This one I took rather hard. I remember the first day I dropped her off from a double date – not sure why we were doubling, I think it was because neither of us drove a car. Anyway, she had these jeans, there is something about a woman and well fitting jeans, and I remember walking her to her door, sort of following behind and imagining we could do something together, she turned to me, and I gave a quick kiss and said good night. She smiled, I was in love. I went back to my friend’s car and the two of them were giggling. They knew.
Our lives together transformed me. We traveled to Europe and though the trip was fascinating we were feeling the end of things, though we were still good friends, perhaps no longer in love, well she wasn’t. However that’s the end of the story, let’s go back.

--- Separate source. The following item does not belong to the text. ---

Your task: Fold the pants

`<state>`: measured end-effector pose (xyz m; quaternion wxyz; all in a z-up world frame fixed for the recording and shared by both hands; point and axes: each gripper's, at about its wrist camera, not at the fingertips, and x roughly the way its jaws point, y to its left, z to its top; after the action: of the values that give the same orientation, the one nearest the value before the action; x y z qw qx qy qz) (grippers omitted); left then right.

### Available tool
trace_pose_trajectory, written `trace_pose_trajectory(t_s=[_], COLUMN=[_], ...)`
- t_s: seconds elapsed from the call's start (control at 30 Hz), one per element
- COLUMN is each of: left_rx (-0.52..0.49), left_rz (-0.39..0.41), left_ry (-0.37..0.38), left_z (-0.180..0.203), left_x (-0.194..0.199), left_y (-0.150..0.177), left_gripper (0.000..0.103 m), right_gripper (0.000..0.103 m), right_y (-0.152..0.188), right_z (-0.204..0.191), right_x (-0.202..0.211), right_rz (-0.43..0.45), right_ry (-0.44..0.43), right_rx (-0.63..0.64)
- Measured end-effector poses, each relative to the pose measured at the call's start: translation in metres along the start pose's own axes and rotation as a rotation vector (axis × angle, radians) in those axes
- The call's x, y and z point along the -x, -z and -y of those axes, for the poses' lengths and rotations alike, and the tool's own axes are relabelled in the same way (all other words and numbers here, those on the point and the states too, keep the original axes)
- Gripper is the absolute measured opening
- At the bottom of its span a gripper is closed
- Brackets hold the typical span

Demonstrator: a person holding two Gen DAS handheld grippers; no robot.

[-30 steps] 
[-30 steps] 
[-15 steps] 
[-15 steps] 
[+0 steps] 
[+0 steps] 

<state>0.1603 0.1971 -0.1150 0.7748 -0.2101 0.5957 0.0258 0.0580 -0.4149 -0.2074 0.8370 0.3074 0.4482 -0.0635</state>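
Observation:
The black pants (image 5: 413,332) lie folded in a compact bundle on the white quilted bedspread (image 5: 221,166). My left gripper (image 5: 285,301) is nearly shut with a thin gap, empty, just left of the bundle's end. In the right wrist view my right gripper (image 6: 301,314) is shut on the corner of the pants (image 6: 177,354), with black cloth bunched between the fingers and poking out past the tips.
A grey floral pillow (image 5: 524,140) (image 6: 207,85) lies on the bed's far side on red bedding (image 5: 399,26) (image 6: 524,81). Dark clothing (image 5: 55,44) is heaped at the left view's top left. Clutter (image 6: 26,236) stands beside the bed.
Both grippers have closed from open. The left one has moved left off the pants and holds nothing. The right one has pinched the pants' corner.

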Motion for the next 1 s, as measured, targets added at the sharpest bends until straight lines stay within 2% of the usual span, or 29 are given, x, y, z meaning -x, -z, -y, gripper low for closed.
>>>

We became that couple that finished each other’s sentences, we played memory games with lines from movies, we had an intimacy that was beyond anything I knew. I loved every aspect of her, and I told her that often. We decided to move in together, I remember her saying, ‘seems the right thing to do.’ In my own naivete I believed at that point we would likely marry. However, something occurred that would later set a precedent in the remainder of our time together.
I met her parents – we drove out to South Dakota, her dad was a professor of philosophy, this rather tiny charming man, in a leather coat and jeans met us outside his office and we went to dinner. Her mom struck as reserved, but a polite enough woman. It was our return from that travel that struck me. She told me she couldn’t stand her parents, and that because of the way she and her sister were raised, she would never have children. Of course, I wanted kids, so this became one of those not talked about elephants the remainder of our time together.
There was still this happiness though, this incredible passion with one another. We both went back to school to pursue teaching degrees, and we are both still with our respective profession decades later. One day while sitting near a lake’s edge, we got on the subject of loneliness. I said to her for the first time in my life, I feel completely happy, and there is nowhere in my heart where I feel any pangs to bring me anywhere else. I was consumed by my love for her. But then she quietly spoke and words tore a small slice in my heart. She said, ‘there will be a part of me I will never share with anyone, you just have to accept that.’ I laughed and disagreed, but she gave me a look that told me it was true.
We talked for hours then, the whole time she had this twig in her hand from which she gradually removed all the bark. Before we left that afternoon, she gave me the now naked twig. I held onto it for many years, in fact I believe it is still in a box somewhere in my memories of our travels, our time together. That naked twig inspired one of my first published poems. My heart and soul wrote the words.
Sadly, after traveling Europe we returned and something was different. In the coming months we split and my heart was broken. I swore to myself I would never ever give myself so completely to anyone ever again in my life. I held true to that feeling, that testament, even in my marriage, which has no irony, only truth.
With this love, I had discovered the true meaning in all of its highs and lows. I could never imagine again being so much in love with a person that I would give anything in my life to have her back in my arms again. I was committed to keeping my guard.
Turns out years later, many years, I would be mistaken.